Friday, 23 September 2016

Navy Seals vs. Zombies - review

2015 (USA)


Contains mild spoilers.
  
It was only after learning first time director Stanton Barrett's resume included stunt work, Nascar racing and obviously all the serious head trauma that entailed, that Navy Seals vs. Zombies renamed Security Guard Navy Seals: The Battle for New Orleans for Netflix made any sense. Now I don't mean make sense in terms of narrative or actually what happens; Navy Seals vs. Zombies is about as obvious and in your face as a brick in yogurt. What I'm talking about is make sense, as in casting old overweight men as the best of the best, in the field present them generally inept at making the right calls and surprisingly fragile, and actually release a feature clearly unfinished with so many jarring goofs to make Ed Wood's own efforts appear exacting and polished in comparison.

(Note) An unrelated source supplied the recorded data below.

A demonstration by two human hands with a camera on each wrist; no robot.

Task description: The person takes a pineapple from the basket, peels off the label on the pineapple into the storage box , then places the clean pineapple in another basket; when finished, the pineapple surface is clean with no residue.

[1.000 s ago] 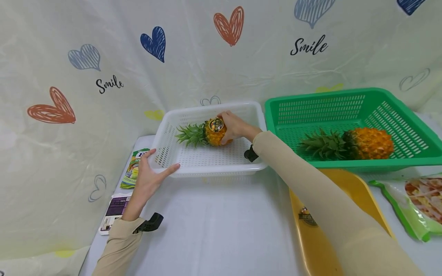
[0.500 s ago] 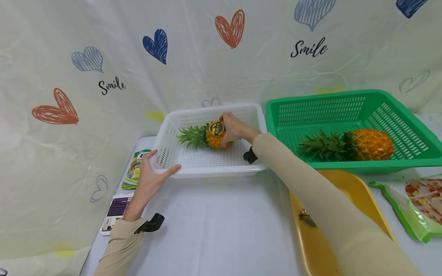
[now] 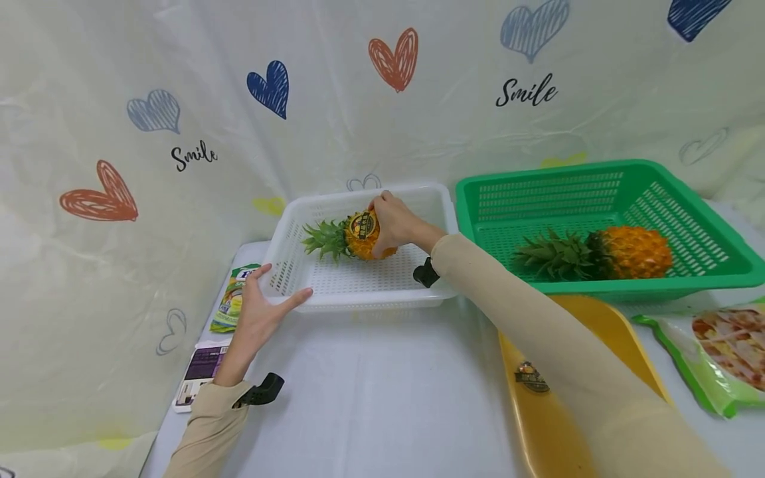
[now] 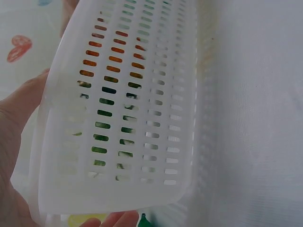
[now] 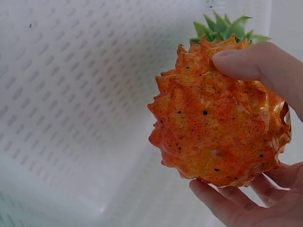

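Note:
In the head view my right hand (image 3: pixel 396 222) grips the rounded body of a pineapple (image 3: pixel 361 247) inside a white slotted basket (image 3: pixel 370 299). The pineapple lies on its side with its green crown to the left and a round black-and-gold label on top. In the right wrist view, its orange spiky pineapple body (image 5: pixel 213 123) sits between thumb and fingers. My left hand (image 3: pixel 259 315) holds the basket's near left corner, thumb along the front rim and fingers at the left side. Through the slots in the left wrist view, orange and green show.
A green basket (image 3: pixel 556 287) stands at the right with another pineapple (image 3: pixel 636 252) in it. Before it are a yellow tray (image 3: pixel 552 431), partly under my right arm, and a green-edged food bag (image 3: pixel 729 352). At the left lie a green packet (image 3: pixel 230 302) and a purple-and-white box (image 3: pixel 203 372).
My right hand and the pineapple have shifted slightly left inside the white basket. My left hand stays at its corner. The head view has moved a little.

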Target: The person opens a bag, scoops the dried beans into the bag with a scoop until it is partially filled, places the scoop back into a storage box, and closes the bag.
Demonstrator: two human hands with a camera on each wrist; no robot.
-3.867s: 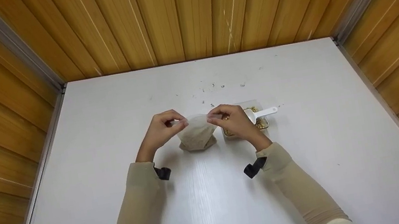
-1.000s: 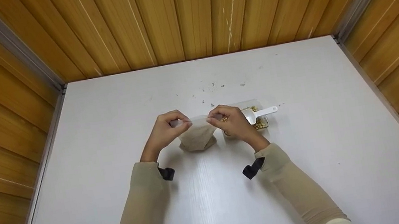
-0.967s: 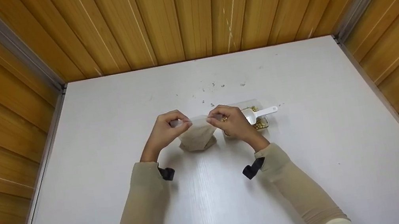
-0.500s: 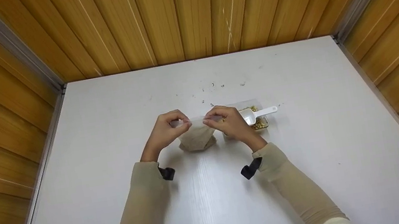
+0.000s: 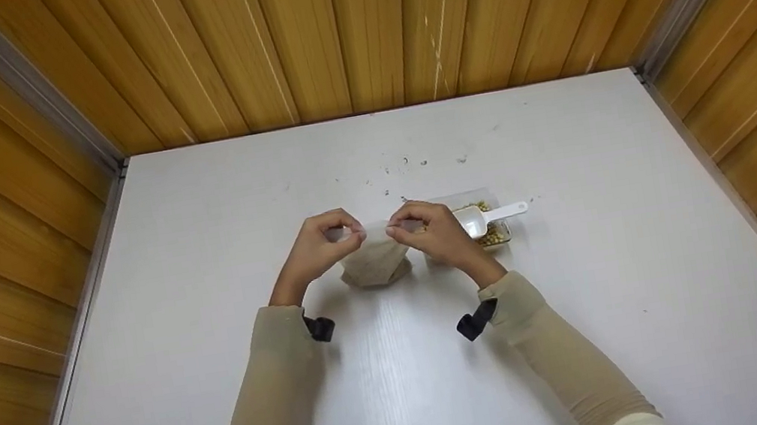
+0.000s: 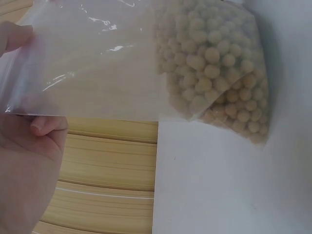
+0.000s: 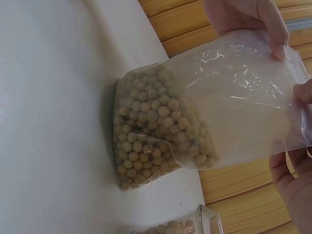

Ed Quinn as Unit commander Lt. Pete Cunningham obviously has some bills to pay as why he voluntarily agreed to not only take part, but take a lead role in this strange, raw, simplistic military action film is beyond me. He does a good job though, as do all five of the Seals, competently and believably pulling off all the military jargon and close quarters room by room manoeuvring. Also the two tag along reporters, Amanda (Stephanie Honoré) and Dave (Massimo Dobrovic) extracted with the vice president, who then choose to accompany the guys to their second target, too pull off their roles with sincerity and enthusiasm. So the blame clearly can't lie here. Also the basic premise sounds good on paper; and highly experiences Navy Seals are sent right into the centre of an emerging zombie shit-storm to rescue a high profile figure makes a welcome change from Joe average's quickly learning to swing a knife. I'd even go as far to add that an obvious low budget and direct to TV look and feel can be managed with a little imagination and some careful planning. So where does it all go wrong?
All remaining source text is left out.